The petition to the Court has to include a report on the scheme of transfer from an
independent expert.

This independent expert is nominated or approved by the FSA.

The independent expert’s report must be in a form approved by the FSA.

Before it issues the sanction, the Court must be satisfied that the companies have
performed a number of tasks.

These are:

• They have adequately publicised the scheme.


• They have sent all policyholders a short formal notice.
− The form of this notice must be approved by the FSA.
− In practice this involves sending to the policyholders a statement setting out
the terms of the scheme…
− ….And a summary of the independent expert’s report.
− The summary must be sufficient to indicate his or her opinion of the transfer
on the interests of the policyholders involved.
• That Company X is authorised to carry on that type of business…
• …. and will be able to cover its regulatory capital requirements after the transfer.

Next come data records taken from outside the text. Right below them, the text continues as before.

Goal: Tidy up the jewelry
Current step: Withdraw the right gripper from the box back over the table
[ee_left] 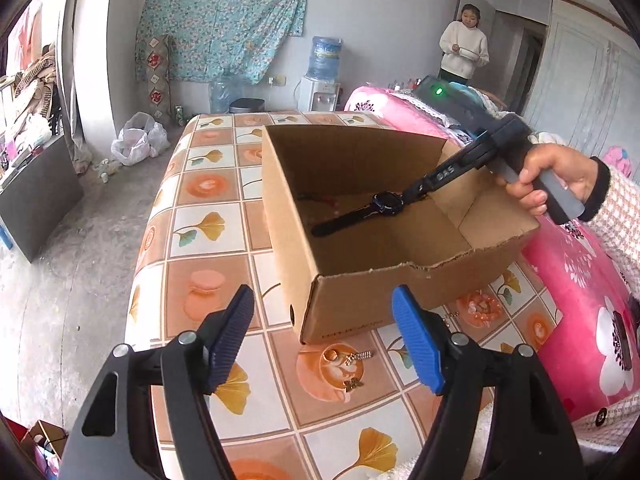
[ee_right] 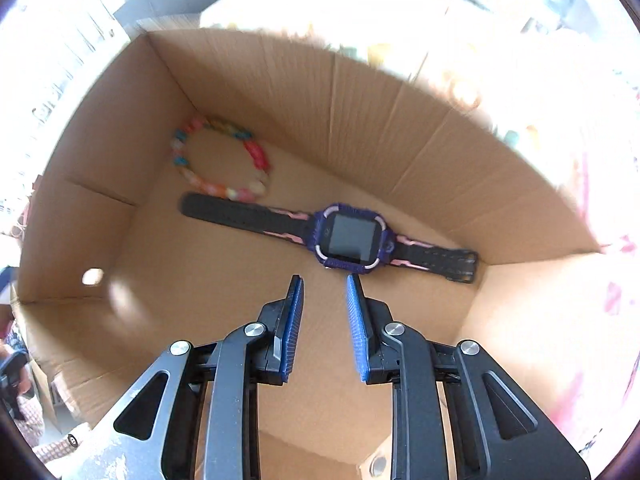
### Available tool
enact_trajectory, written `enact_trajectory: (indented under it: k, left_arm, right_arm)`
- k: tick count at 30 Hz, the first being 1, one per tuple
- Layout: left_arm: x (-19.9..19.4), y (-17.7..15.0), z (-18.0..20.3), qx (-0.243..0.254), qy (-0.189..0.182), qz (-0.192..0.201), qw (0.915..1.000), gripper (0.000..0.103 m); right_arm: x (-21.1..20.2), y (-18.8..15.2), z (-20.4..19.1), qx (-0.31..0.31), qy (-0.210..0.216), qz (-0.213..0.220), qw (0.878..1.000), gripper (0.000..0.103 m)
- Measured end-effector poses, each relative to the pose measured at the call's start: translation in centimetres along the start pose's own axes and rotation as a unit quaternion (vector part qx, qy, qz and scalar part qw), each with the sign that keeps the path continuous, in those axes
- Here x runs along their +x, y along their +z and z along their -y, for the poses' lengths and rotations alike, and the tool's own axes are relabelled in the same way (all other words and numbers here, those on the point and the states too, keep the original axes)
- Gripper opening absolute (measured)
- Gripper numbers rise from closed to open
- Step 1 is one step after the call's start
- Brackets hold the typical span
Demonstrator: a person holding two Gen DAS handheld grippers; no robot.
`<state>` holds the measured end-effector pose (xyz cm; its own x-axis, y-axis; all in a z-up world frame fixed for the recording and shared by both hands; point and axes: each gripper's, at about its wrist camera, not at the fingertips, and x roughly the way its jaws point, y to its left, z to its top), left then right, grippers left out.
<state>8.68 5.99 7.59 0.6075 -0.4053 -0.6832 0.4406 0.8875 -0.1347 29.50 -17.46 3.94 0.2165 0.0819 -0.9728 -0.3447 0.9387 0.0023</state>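
Left wrist view: your left gripper (ee_left: 322, 336) stands wide apart and empty above the tiled tablecloth (ee_left: 208, 240). Small metal trinkets (ee_left: 350, 362), possibly earrings or clips, lie on the cloth between its fingers, just before the cardboard box (ee_left: 360, 312). Your right hand (ee_left: 556, 178) angles its tool down into the box, over the watch (ee_left: 360, 210).

Right wrist view: your right gripper (ee_right: 323, 280) is parted narrowly, gripping nothing, tips just short of the watch (ee_right: 352, 240), which lies flat on the box floor. A beaded bracelet (ee_right: 224, 158) rests touching the strap's far end.
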Motion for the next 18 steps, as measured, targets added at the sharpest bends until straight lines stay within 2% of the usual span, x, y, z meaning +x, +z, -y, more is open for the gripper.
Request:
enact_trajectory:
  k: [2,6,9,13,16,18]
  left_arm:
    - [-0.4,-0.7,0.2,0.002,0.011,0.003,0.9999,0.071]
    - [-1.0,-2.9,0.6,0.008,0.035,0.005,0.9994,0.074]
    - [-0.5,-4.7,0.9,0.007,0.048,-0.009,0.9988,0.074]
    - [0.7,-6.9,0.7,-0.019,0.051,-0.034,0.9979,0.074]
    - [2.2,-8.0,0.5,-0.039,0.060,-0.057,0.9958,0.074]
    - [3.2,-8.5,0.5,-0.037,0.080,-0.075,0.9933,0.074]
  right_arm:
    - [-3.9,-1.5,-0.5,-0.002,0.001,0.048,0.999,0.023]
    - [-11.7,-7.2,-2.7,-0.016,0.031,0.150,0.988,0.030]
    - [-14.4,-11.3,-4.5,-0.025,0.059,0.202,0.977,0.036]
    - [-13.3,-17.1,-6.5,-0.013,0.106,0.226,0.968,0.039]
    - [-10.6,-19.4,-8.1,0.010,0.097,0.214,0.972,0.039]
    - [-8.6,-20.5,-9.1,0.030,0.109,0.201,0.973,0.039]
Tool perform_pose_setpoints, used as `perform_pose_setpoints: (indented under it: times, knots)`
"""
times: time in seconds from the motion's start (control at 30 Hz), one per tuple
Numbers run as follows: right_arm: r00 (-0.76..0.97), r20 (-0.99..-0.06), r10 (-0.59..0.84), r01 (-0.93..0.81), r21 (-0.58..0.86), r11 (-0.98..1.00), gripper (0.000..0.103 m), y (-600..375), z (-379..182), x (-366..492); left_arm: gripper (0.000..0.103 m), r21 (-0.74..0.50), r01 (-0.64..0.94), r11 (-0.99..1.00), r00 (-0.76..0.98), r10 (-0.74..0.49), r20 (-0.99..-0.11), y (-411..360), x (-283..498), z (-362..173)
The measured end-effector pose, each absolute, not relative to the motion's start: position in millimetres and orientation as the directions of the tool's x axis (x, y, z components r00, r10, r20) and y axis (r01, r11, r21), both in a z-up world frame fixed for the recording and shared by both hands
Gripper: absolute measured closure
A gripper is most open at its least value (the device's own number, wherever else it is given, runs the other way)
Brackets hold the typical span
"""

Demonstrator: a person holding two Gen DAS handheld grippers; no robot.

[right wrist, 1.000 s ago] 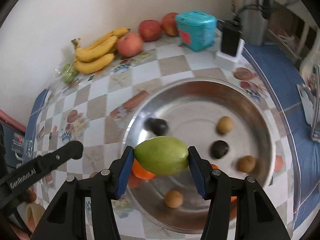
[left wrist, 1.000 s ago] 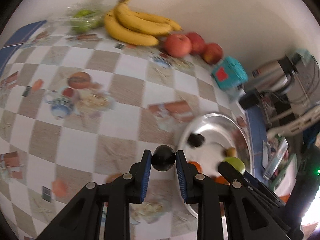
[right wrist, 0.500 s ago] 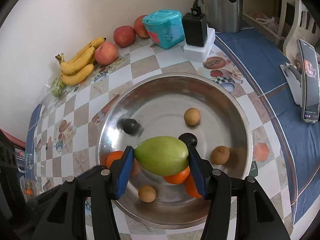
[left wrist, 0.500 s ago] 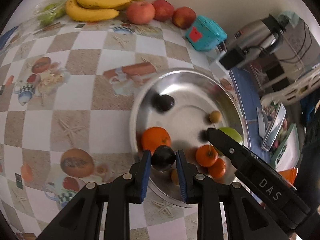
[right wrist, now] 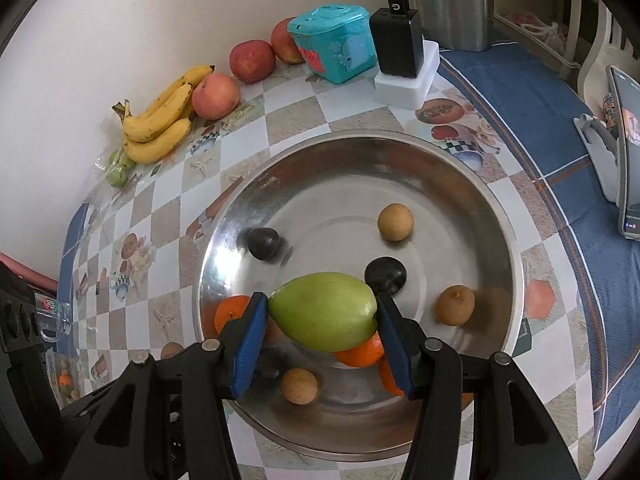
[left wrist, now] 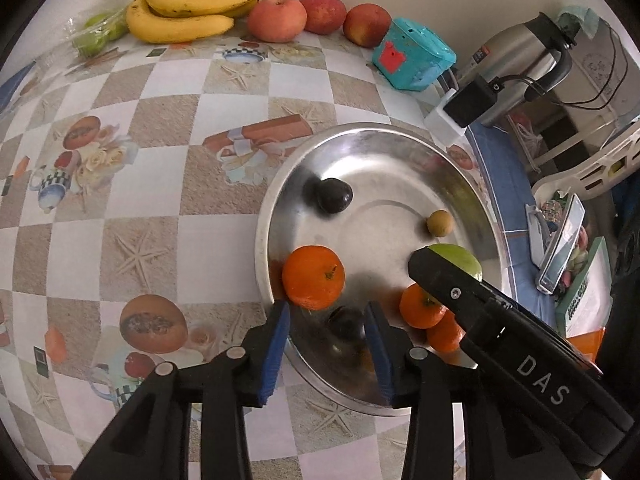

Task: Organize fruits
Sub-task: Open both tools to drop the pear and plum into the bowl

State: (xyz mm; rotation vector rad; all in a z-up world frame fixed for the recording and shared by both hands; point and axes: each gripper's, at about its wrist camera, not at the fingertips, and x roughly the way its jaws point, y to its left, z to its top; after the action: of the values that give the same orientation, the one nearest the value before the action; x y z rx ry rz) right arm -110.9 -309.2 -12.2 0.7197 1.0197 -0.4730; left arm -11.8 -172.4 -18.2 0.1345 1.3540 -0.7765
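A steel bowl (left wrist: 460, 168) (right wrist: 508, 240) holds several fruits: oranges (left wrist: 313, 277), dark plums (left wrist: 334, 195) (right wrist: 385, 275) and small brown fruits (right wrist: 395, 222). My left gripper (left wrist: 326, 326) is open over the bowl's near rim; a blurred dark plum (left wrist: 345, 322) lies between its fingers, loose. My right gripper (right wrist: 322, 326) is shut on a green mango (right wrist: 323, 311) and holds it above the bowl; the mango also shows in the left wrist view (left wrist: 460, 258).
Bananas (left wrist: 192, 8) (right wrist: 160, 120), three apples (left wrist: 277, 18) and a green bagged fruit (left wrist: 96, 36) lie along the wall. A teal box (right wrist: 334, 42), a charger block (right wrist: 400, 60), a steel kettle (left wrist: 520, 64) and a phone on a stand (right wrist: 624, 152) stand to the right.
My left gripper moved over the bowl, opened and let the dark plum go. My right gripper kept the mango and moved slightly over the bowl.
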Motion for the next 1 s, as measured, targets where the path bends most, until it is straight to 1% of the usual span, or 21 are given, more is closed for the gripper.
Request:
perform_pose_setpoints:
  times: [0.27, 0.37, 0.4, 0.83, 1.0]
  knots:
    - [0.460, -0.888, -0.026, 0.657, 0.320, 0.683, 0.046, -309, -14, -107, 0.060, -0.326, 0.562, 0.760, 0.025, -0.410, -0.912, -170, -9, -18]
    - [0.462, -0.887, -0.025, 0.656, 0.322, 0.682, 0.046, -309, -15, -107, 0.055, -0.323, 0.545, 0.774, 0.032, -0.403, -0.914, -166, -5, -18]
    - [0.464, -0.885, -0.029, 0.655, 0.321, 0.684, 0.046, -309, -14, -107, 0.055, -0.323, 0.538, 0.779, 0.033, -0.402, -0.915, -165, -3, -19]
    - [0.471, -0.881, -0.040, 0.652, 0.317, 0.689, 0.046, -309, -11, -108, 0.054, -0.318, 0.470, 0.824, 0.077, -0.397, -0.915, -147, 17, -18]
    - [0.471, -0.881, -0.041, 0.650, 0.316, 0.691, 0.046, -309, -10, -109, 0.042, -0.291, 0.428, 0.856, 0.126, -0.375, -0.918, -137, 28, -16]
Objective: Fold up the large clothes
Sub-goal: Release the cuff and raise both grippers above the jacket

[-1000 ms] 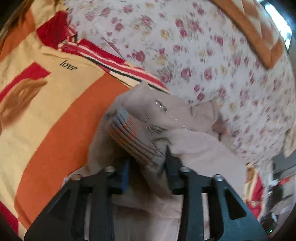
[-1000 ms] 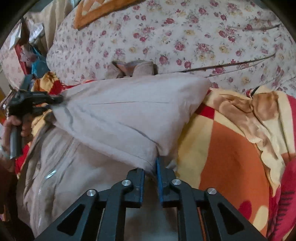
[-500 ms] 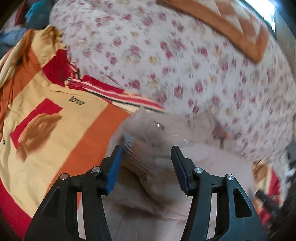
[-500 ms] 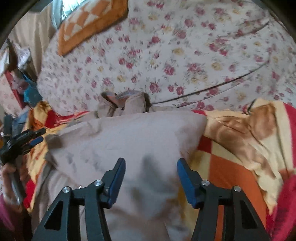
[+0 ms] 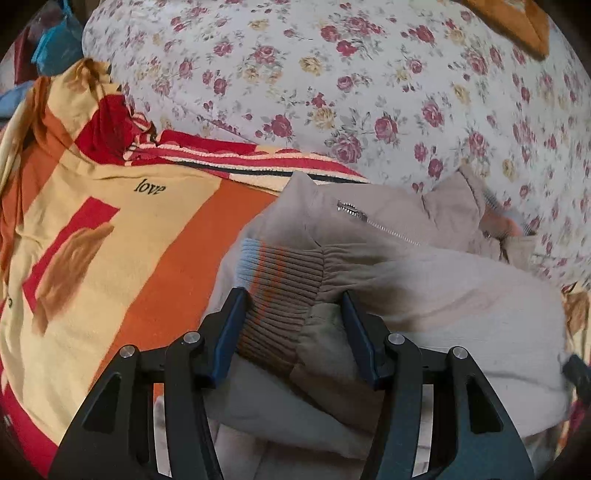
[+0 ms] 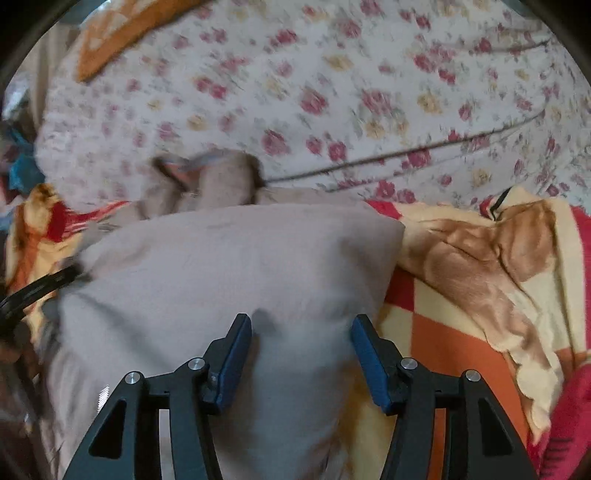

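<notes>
A beige zip jacket [image 5: 424,280] lies on an orange, red and yellow blanket [image 5: 110,258]. Its sleeve is folded across the body, with the brown ribbed cuff [image 5: 284,284] lying between the jaws of my left gripper [image 5: 293,317], which is open and grips nothing. In the right wrist view the folded jacket [image 6: 229,273] lies flat, and my right gripper [image 6: 301,339] is open just above its near edge. The jacket's collar [image 6: 221,177] lies at the far end. The left gripper's tip [image 6: 44,284] shows at the left edge.
A floral quilt [image 5: 369,92] rises behind the jacket, with an orange patterned pillow [image 6: 122,33] on it. The blanket [image 6: 480,277] spreads to the right of the jacket. Cluttered blue and red items [image 5: 51,44] sit at the far left.
Both grippers were shut on the jacket a second ago; both have opened and let go. The sleeve and fold now lie flat, and both grippers have drawn back a little.
</notes>
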A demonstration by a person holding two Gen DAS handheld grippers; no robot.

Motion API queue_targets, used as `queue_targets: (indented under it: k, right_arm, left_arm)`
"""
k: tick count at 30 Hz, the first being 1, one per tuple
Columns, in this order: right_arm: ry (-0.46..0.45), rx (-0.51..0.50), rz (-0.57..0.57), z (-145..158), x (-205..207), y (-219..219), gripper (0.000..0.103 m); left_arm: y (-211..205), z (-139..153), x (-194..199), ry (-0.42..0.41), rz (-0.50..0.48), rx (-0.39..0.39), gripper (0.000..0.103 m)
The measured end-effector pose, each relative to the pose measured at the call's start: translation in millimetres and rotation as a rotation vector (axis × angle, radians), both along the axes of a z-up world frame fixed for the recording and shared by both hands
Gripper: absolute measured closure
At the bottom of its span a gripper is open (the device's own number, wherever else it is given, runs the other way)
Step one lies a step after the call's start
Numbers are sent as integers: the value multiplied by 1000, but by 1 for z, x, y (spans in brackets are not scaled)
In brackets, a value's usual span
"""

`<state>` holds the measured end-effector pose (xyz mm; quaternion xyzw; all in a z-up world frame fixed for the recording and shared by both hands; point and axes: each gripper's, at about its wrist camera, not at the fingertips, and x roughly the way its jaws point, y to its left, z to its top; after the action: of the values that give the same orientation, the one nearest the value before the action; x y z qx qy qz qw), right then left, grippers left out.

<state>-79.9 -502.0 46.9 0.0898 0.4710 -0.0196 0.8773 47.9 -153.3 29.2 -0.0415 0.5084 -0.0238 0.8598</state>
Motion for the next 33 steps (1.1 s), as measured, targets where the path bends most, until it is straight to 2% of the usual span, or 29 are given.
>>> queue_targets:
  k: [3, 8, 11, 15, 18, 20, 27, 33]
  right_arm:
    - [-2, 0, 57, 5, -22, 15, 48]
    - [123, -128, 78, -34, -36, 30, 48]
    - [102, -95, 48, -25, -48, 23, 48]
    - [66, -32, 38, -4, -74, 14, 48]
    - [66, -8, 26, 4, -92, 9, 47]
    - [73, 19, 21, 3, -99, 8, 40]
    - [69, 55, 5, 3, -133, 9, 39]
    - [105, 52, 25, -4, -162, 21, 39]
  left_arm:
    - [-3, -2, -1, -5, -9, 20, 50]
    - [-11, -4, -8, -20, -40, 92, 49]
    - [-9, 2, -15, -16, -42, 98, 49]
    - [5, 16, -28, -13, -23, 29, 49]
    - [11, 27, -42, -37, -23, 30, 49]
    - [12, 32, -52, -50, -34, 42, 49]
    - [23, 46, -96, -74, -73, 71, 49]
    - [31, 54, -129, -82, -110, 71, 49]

Any person, including employees of Company X and Y, can be heard in Court if they
feel that the transfer would adversely affect them.

The FSA might also invoke a right to be heard by the Court.

The majority of candidates scored well on part (iv) correctly identifying the required
court process and much of the information and process requirements.

(v) Advantages of Option II

TCF

This structure makes it simpler to continue to manage each of the two sets of with
profits policyholders in the way they have been managed to date. In particular, the
way in which bonuses are declared.

This makes it easier to comply with PRE and TCF.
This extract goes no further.